__Exercise details__
The required output is the exact run of lines below that opens at the line with "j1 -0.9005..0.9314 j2" and closes at the line with "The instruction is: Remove".

__Data excerpt__
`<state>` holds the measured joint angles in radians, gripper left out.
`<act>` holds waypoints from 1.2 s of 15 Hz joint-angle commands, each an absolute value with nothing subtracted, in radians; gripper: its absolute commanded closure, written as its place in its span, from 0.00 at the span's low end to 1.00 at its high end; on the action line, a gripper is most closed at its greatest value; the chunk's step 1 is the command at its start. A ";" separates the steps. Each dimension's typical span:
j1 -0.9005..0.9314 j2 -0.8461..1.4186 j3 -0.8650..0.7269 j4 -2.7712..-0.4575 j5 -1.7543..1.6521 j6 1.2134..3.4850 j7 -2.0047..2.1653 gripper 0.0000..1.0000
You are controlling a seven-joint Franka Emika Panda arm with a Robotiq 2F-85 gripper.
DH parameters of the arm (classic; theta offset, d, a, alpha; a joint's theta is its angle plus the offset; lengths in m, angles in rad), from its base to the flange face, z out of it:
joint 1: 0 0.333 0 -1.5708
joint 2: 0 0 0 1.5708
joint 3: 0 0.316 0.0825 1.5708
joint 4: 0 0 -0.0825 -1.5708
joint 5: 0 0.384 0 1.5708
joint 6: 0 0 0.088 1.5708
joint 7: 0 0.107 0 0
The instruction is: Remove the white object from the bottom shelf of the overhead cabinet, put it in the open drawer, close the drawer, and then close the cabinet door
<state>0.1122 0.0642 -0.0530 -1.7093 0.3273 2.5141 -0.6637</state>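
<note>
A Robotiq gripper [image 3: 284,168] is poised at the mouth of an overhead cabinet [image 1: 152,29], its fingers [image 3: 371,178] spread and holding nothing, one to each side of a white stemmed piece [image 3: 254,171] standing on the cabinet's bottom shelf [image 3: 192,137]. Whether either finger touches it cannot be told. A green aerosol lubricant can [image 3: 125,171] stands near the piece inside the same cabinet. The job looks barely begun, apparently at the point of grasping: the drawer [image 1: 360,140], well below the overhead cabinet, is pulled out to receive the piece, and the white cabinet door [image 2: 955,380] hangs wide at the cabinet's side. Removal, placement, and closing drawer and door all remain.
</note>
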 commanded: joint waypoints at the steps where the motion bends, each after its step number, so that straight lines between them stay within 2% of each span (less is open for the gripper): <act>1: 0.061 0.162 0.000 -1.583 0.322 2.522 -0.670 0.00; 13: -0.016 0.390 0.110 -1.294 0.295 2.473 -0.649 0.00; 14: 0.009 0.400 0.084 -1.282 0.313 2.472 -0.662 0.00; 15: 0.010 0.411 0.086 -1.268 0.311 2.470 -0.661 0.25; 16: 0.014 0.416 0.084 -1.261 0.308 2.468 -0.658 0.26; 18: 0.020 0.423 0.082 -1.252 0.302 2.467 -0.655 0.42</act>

__Exercise response__
j1 -0.9005..0.9314 j2 -0.8461..1.4186 j3 -0.8650..0.7269 j4 -2.7712..-0.4575 j5 -1.7543..1.6521 j6 1.2134..3.4850 j7 -2.0047..2.1653 gripper 0.0000..1.0000
You are controlling a seven-joint Franka Emika Panda arm with a Robotiq 2F-85 gripper.
DH parameters of the arm (classic; theta offset, d, a, alpha; a joint's theta is its angle plus the offset; lengths in m, angles in rad), from its base to the flange face, z out of it:
joint 1: 0 0.333 0 -1.5708
joint 2: 0 0 0 1.5708
joint 3: 0 0.316 0.0825 1.5708
joint 4: 0 0 -0.0825 -1.5708
joint 5: 0 0.384 0 1.5708
joint 6: 0 0 0.088 1.5708
joint 7: 0 0.107 0 0
The instruction is: Remove the white object from the bottom shelf of the overhead cabinet, put it in the open drawer, close the drawer, and then close the cabinet door

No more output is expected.